Officials say the fact that a federal mediator wasn't a part of talks may have worked in their favor. Rob Elgas reports.
A teacher strike that kept more more than 20,000 students out of class and after-school activities will last just one day.
Community Unit School District 300 and union officials announced Tuesday evening they'd reached a tentative agreement for a new three-year contract.
Classes will resume Wednesday.
"We believe the agreement that was reached is fair to the teachers and responsible to the taxpayers of the community," the district said in a statement.
Details of the proposal were not publicly released Tuesday night so the union, the Local Education Association of District 300, could update its members.

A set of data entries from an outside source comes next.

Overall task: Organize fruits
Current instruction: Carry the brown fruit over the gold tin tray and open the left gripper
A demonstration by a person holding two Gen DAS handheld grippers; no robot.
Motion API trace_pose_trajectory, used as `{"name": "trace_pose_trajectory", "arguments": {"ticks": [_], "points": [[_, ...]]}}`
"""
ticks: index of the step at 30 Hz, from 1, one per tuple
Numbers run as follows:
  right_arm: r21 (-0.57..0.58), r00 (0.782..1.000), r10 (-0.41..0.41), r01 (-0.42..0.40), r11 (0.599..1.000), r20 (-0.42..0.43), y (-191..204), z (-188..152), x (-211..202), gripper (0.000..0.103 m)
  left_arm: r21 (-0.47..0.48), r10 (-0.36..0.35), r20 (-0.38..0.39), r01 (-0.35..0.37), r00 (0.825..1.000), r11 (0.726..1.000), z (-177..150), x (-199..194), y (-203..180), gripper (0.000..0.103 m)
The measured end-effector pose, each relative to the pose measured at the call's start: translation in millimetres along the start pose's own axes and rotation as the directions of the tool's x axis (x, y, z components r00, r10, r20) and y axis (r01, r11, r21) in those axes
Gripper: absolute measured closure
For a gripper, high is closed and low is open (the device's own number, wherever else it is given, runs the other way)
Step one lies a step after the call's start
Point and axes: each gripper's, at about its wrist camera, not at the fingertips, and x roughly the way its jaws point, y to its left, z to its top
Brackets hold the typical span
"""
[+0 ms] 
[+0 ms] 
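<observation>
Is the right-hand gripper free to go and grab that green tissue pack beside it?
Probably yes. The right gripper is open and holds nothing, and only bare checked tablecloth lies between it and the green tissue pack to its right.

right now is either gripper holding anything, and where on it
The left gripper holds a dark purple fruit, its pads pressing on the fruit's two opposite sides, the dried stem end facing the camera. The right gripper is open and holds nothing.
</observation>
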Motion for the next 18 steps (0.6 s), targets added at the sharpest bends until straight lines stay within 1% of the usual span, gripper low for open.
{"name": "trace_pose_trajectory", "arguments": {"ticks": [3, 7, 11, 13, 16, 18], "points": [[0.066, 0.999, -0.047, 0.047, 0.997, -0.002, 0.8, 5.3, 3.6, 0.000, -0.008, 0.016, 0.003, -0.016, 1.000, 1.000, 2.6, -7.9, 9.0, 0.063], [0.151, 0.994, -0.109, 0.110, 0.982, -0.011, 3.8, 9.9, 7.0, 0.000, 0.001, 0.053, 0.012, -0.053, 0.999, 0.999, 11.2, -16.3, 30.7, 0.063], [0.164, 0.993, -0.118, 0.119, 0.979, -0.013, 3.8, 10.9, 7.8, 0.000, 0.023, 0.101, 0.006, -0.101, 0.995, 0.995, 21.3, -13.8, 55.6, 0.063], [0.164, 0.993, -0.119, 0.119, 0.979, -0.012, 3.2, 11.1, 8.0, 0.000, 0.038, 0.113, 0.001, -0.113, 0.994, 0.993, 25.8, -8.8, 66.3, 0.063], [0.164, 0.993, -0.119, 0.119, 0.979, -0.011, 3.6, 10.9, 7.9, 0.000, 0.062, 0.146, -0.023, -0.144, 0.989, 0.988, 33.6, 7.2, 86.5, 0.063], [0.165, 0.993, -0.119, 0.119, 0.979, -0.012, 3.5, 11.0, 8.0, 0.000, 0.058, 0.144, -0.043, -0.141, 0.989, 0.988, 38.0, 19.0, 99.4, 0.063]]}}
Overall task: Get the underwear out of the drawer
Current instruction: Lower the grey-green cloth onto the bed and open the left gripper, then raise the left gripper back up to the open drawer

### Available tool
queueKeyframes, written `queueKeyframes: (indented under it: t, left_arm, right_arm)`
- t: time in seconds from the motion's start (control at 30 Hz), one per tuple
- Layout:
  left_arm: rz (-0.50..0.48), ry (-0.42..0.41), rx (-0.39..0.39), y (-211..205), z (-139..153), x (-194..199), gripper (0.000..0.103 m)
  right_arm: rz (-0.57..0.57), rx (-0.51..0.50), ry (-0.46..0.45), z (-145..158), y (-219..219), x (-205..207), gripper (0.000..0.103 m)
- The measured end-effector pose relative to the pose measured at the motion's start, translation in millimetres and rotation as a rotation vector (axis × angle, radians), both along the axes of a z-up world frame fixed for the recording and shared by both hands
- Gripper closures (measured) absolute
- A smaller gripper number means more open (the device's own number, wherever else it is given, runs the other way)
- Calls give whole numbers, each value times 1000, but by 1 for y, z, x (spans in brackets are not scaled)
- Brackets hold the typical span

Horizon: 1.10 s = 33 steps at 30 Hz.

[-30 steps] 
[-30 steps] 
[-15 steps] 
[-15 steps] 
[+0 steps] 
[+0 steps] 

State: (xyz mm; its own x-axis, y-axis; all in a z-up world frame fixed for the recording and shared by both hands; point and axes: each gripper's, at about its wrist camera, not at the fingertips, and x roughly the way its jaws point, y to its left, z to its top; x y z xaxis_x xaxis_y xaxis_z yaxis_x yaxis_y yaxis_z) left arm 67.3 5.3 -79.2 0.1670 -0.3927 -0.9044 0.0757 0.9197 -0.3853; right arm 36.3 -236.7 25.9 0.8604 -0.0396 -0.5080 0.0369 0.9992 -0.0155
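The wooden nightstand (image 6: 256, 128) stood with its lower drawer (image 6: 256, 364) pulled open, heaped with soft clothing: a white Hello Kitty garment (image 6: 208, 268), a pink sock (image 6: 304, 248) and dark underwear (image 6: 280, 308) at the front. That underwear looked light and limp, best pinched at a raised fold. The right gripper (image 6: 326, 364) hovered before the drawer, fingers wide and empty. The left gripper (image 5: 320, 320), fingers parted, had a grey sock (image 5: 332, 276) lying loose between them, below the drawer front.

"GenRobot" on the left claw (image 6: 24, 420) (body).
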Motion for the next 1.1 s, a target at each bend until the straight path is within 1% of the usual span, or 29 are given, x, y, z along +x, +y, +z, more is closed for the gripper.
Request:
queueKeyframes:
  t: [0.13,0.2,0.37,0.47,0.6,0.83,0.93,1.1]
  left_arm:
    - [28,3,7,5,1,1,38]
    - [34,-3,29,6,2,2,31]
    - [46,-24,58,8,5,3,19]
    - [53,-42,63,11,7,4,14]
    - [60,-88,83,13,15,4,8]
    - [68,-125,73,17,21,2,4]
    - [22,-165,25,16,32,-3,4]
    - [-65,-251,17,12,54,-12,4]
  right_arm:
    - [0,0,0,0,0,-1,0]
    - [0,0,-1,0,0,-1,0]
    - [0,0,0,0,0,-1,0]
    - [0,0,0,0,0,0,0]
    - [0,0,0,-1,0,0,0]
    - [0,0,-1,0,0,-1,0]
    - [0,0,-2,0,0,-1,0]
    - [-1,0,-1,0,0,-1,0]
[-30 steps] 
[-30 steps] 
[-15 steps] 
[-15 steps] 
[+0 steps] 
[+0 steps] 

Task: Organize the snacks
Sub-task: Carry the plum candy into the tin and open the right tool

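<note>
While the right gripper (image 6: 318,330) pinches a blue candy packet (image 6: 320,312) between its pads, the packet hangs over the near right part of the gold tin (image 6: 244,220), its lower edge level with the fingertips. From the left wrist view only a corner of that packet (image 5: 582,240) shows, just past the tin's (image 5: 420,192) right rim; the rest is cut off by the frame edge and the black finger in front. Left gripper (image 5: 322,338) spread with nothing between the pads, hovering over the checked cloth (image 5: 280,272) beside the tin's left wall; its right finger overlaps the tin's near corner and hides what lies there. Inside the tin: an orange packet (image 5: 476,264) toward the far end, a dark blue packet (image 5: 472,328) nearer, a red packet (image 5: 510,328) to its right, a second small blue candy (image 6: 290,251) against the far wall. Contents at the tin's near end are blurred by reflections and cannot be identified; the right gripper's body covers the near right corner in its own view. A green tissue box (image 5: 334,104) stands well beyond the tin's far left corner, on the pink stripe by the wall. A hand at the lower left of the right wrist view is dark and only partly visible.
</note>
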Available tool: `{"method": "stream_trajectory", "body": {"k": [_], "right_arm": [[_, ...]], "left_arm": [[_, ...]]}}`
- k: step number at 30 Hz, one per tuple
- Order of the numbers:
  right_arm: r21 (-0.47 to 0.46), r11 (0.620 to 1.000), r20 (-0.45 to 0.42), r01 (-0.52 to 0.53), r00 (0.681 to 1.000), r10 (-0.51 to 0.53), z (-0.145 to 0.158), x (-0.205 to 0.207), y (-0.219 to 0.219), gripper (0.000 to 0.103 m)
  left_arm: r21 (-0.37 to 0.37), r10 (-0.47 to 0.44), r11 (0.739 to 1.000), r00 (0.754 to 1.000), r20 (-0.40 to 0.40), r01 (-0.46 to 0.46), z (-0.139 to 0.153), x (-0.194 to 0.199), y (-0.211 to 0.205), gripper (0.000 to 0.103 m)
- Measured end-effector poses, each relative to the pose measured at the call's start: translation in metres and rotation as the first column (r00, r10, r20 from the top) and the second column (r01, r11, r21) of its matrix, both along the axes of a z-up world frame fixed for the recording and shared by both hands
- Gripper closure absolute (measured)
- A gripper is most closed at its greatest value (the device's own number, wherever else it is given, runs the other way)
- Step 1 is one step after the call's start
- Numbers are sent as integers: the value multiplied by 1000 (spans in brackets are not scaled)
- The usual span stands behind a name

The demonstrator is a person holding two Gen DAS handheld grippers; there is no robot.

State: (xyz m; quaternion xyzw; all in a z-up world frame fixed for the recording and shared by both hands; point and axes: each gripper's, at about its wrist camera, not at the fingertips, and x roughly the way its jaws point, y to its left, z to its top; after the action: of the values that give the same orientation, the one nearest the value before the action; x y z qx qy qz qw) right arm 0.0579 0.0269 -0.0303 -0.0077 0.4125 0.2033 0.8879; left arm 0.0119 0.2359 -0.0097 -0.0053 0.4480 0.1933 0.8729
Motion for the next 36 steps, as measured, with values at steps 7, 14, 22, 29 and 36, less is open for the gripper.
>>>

Teachers voted Monday afternoon to strike after 11 months of negotiations failed to end with a new contract. The last contract expired July 1, and class sizes and salaries were the final sticking points.
"It's pretty daunting. It's something that we kept talking about but I never really thought would happen," fourth-grade teacher Ann Hottoby said Monday night as she helped prepare picket signs. "We need a better learning environment for our students. Three years ago -- over three years ago -- I had 23 students in my room. The next year I had 37."
Three middle schools remained opened Tuesday as emergency attendance centers for students in kindergarten to grade six who had no other place to go.
The massive district, which covers 118 square miles and 15 communities in four counties, hadn't had a teacher strike in three decades.